Task description: Exactly as they appear, reproduce the lines from the one holding "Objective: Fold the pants" through the last line of the material below.

***

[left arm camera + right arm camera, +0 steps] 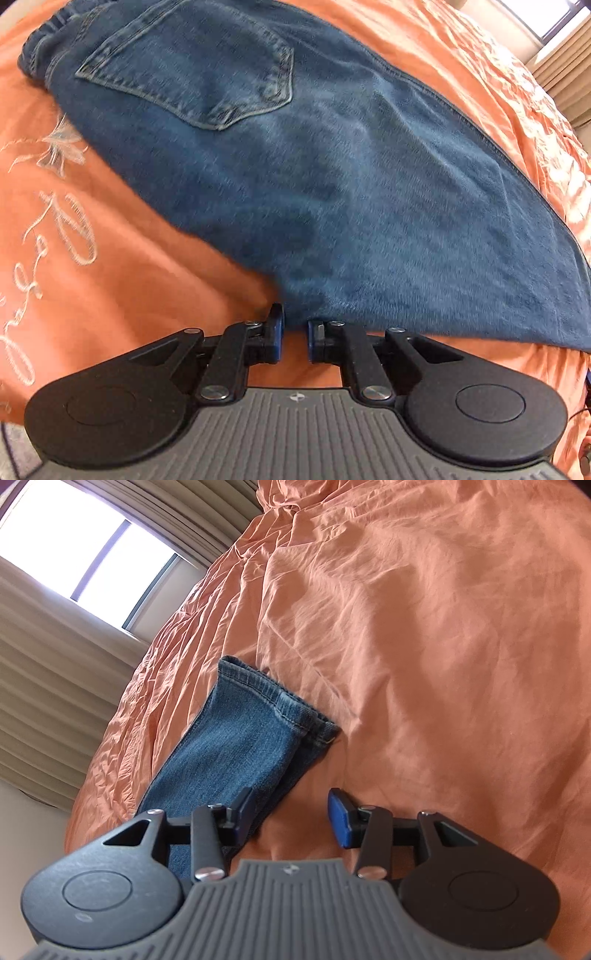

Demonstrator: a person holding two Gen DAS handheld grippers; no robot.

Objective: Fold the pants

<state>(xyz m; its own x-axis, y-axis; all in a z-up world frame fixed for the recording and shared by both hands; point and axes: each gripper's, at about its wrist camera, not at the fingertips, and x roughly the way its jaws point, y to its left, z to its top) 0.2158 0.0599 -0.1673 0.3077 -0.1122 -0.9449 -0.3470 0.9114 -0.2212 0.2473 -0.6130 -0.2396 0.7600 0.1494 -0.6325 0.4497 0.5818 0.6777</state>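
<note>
Blue jeans [295, 177] lie flat on orange bed sheet [129, 277]. My left view alone shows back pocket [192, 70] and waistband; left claw [295, 338] narrowly parted at denim edge, gripping nothing. My right view alone shows leg hems [273, 698], window [70, 550]; right claw [291, 821] wide open, empty, beside leg.

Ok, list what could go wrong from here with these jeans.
1. The left gripper sits at the edge of the jeans with only a narrow gap between its fingers; it may pinch just one denim layer, or the orange bedspread too.
2. The right gripper is open beside the leg, not around it; closing here may miss the fabric.
3. The stacked leg hems look slightly offset, so the fold may come out uneven.
</note>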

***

Answer space:
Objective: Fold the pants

<state>(xyz m; its own x-axis, y-axis; all in a z-up world frame fixed for the recording and shared by both hands; point and axes: each gripper's, at about its wrist camera, not at the fingertips, and x roughly the way its jaws point, y to its left, z to its top) 0.2158 0.0599 -0.1673 0.3077 -0.1122 -0.9449 -0.3470 0.9114 -0.2212 0.2473 -0.6130 -0.2396 0.7600 0.1494 -0.6325 0.4497 0.5818 0.6777</state>
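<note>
Blue jeans [295, 177] lie flat on orange bed sheet [129, 277]. My left view alone shows back pocket [192, 70] and waistband; left claw [295, 338] narrowly parted at denim edge, gripping nothing. My right view alone shows leg hems [273, 698], window [70, 550]; right claw [291, 821] wide open, empty, beside leg.

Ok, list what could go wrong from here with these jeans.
1. The left gripper sits at the edge of the jeans with only a narrow gap between its fingers; it may pinch just one denim layer, or the orange bedspread too.
2. The right gripper is open beside the leg, not around it; closing here may miss the fabric.
3. The stacked leg hems look slightly offset, so the fold may come out uneven.
</note>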

This completes the output.